Delle circa ottanta ville sopravvissute a quella sorta di eta dell'oro, molte sono visitabili. In particolare, di due di queste perle di pietre, marmi e stucchi, subisco il fascino senza età: la palladiana villa Foscari, a Malcontenta e l'imponente villa Pisani a Stra: più che una villa, un Palazzo Ducale in terraferma. Una vera reggia, dove i fasti del barocco giunti all'apice, vengono disciplinati in un'armonica composizione di sapore classico.

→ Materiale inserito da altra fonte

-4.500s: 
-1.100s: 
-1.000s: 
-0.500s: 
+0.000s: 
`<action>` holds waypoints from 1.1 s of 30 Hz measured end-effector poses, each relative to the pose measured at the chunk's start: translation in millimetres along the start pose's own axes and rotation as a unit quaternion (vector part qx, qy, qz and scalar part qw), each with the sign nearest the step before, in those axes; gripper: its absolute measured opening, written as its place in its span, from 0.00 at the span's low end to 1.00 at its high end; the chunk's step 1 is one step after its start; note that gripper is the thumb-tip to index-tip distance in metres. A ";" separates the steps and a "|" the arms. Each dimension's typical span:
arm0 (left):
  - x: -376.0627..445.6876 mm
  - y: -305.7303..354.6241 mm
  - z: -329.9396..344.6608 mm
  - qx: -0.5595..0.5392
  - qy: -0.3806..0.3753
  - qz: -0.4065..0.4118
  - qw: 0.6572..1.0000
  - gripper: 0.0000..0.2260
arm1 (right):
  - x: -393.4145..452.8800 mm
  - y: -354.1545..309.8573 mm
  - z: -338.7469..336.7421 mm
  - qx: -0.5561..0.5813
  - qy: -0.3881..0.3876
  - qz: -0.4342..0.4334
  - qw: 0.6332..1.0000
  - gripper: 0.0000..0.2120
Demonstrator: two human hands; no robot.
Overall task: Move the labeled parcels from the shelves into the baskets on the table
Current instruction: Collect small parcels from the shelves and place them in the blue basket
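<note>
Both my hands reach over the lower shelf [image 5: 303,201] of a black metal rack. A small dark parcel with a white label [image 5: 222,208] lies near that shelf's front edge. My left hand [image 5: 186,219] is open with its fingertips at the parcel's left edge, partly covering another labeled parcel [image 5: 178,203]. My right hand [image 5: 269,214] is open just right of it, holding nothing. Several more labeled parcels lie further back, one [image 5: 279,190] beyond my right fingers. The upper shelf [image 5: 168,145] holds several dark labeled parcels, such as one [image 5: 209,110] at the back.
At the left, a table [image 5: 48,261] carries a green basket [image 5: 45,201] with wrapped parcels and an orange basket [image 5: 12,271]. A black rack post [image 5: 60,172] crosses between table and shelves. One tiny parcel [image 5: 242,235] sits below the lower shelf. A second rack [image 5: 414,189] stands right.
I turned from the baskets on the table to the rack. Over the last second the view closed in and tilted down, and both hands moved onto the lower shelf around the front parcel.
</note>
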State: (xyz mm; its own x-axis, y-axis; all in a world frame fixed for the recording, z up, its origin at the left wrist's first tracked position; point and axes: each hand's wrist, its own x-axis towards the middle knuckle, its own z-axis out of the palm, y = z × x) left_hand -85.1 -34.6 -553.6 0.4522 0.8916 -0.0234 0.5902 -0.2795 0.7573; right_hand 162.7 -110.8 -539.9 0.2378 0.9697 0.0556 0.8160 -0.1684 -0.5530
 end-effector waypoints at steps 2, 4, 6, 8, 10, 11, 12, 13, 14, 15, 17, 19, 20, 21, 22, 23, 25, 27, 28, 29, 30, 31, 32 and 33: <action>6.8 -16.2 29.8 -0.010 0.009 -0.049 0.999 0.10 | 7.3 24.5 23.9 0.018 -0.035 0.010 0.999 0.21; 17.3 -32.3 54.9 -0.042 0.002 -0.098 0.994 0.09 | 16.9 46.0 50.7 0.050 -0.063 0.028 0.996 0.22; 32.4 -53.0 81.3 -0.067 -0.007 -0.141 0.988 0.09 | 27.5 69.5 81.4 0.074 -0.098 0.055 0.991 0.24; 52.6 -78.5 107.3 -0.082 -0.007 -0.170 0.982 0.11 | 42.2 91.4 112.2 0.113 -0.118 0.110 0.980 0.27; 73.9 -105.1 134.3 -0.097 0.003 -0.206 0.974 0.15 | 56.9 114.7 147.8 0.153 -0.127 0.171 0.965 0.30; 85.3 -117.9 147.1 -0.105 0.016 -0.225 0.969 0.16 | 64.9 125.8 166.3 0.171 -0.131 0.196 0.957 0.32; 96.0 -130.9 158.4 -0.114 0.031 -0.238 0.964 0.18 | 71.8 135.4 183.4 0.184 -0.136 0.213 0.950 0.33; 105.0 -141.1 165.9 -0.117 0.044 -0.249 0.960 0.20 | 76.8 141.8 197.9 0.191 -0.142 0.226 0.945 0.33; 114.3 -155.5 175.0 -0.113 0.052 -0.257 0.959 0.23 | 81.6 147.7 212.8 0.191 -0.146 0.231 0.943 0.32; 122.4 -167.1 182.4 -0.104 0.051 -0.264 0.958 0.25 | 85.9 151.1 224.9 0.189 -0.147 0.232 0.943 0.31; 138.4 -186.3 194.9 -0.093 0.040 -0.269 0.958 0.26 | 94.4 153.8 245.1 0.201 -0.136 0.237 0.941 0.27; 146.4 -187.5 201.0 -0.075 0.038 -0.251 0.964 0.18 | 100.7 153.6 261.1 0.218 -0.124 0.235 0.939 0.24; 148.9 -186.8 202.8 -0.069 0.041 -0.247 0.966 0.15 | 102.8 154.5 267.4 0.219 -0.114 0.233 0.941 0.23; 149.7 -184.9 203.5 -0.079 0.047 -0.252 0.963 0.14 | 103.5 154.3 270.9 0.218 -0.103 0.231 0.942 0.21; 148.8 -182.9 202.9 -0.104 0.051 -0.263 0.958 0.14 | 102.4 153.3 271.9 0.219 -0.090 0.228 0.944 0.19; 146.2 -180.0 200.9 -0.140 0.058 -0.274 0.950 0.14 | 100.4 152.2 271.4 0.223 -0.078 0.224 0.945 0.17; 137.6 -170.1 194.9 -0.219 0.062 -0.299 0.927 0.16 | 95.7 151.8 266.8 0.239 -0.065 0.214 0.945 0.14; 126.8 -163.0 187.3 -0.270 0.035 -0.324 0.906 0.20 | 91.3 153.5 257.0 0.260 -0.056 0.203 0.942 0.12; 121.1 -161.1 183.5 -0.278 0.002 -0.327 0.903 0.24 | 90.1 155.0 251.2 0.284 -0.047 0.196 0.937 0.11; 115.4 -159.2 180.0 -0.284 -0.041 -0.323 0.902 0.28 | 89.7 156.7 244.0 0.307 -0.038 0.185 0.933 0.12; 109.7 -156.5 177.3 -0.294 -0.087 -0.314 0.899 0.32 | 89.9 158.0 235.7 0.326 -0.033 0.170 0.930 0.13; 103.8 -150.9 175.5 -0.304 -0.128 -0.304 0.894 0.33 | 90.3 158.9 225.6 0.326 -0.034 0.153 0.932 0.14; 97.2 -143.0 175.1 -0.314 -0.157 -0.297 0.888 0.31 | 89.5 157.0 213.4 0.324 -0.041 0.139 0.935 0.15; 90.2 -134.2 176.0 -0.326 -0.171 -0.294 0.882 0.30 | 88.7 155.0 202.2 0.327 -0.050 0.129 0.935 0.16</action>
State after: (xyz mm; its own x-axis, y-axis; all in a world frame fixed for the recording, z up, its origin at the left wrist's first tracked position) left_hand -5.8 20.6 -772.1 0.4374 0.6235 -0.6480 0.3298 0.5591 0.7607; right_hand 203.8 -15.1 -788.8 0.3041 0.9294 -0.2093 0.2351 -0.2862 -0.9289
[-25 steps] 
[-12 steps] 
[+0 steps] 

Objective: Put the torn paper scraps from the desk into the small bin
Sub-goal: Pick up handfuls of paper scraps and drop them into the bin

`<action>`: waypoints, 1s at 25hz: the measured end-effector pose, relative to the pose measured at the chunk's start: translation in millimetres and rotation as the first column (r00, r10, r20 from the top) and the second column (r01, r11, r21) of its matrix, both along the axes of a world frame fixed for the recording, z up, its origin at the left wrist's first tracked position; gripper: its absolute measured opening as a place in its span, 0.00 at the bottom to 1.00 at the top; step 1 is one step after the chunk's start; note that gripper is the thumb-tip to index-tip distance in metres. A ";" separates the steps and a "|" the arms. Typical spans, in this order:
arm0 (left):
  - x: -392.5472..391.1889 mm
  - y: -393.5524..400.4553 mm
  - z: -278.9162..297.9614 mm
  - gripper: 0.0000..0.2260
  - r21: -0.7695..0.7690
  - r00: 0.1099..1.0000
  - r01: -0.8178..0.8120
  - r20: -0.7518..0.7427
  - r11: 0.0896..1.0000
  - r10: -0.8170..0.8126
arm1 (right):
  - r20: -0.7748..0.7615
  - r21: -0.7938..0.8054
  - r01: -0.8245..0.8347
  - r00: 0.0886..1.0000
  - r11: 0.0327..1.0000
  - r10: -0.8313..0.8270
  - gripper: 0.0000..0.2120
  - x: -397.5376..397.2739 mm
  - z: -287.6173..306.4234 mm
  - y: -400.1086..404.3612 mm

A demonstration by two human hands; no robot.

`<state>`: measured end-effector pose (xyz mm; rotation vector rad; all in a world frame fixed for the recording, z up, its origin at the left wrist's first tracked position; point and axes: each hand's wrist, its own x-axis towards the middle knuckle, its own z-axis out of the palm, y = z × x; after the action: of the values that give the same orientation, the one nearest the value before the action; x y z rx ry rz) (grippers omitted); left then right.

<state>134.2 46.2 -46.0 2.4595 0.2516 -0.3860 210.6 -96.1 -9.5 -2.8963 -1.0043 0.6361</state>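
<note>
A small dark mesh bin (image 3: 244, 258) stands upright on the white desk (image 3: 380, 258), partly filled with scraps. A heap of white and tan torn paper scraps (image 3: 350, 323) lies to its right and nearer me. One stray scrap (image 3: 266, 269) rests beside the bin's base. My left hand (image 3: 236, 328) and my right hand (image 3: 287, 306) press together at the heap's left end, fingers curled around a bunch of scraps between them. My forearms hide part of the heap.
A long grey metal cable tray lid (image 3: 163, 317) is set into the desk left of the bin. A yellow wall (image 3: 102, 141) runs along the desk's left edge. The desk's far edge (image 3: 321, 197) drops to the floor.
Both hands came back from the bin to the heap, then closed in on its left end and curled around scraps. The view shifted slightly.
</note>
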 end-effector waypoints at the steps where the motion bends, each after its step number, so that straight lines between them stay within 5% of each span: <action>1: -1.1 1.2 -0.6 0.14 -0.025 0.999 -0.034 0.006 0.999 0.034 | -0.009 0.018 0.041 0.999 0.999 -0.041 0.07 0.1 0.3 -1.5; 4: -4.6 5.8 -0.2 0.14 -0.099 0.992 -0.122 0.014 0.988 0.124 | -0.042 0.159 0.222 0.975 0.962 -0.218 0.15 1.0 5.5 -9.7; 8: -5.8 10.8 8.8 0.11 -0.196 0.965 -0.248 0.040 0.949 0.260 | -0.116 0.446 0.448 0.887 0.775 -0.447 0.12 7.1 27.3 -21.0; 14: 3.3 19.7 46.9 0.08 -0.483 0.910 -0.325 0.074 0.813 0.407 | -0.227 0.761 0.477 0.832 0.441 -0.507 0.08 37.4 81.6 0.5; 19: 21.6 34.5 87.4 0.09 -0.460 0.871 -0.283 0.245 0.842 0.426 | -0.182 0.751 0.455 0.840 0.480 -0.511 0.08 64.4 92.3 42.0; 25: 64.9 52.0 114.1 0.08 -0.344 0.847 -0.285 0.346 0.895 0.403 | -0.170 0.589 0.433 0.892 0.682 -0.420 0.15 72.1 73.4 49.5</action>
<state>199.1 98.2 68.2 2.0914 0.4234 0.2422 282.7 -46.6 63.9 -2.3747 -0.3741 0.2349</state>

Della prima sono letteralmente innamorata della decorazione pittorica, opera di quel Giambattista Zelotti allievo e collaboratore del mio diletto Paolo Veronese. Negli affreschi di soggetto mitologico e allegorico l'artista non eguagliò certo il maestro nella sua inimitabile capacità di creare figure cangianti di luce e di colore, ma, nonostante lo scempio che il tempo ha compiuto sugli intonaci, sono ancora apprezzabili le capacità di buon colorista dello Zelotti.
Villa Pisani mi è cara per i miei amori letterari (D'Annunzio), ma non solo. È del Tiepolo l'affresco sul soffitto del salone centrale, la Gloria della famiglia Pisani, uno dei capolavori del Settecento veneziano. E, com'è noto, Giambattista Tiepolo è detto anche il Veronese redivivo, per la sua pittura chiara, luminosa, serena.
Poi, come non ricordare le vicende storiche e i personaggi che hanno attraversato i saloni di questa mini-Versailles: Dogi, Napoleone Bonaparte, imperatori asburgici e re d'Italia.
Ma per tornare all'origine del mio amore per la più grandiosa villa della Riviera, il luogo che ispirò al Vate una delle pagine più intense del romanzo dedicato alla sua avventura amorosa con la divina Eleonora Duse, occorre uscire dalle sale monumentali e perlustrare il parco.
Qui, tra architetture più mosse ed articolate, aggirandosi tra le scuderie e le torrette disseminate lungo la recinzione, tra la casa dei freschi" cioè la ghiacciaia e le "orangerie", ovvero le serre degli agrumi, prima o poi, ci si imbatte nel labirinto di siepi di bosso, uno dei tre labirinti in siepe sopravvissuti fino ad oggi in Italia.
Elemento simbolico per eccellenza, concepito inizialmente come circolare e ispirato, con la torretta servita da una doppia elica che conduce alla statua di Minerva, a una rituale conquista della saggezza, fu qui che Gabriele D'Annunzio scelse di ambientare una pagina di struggente malinconia della storia della Foscarina.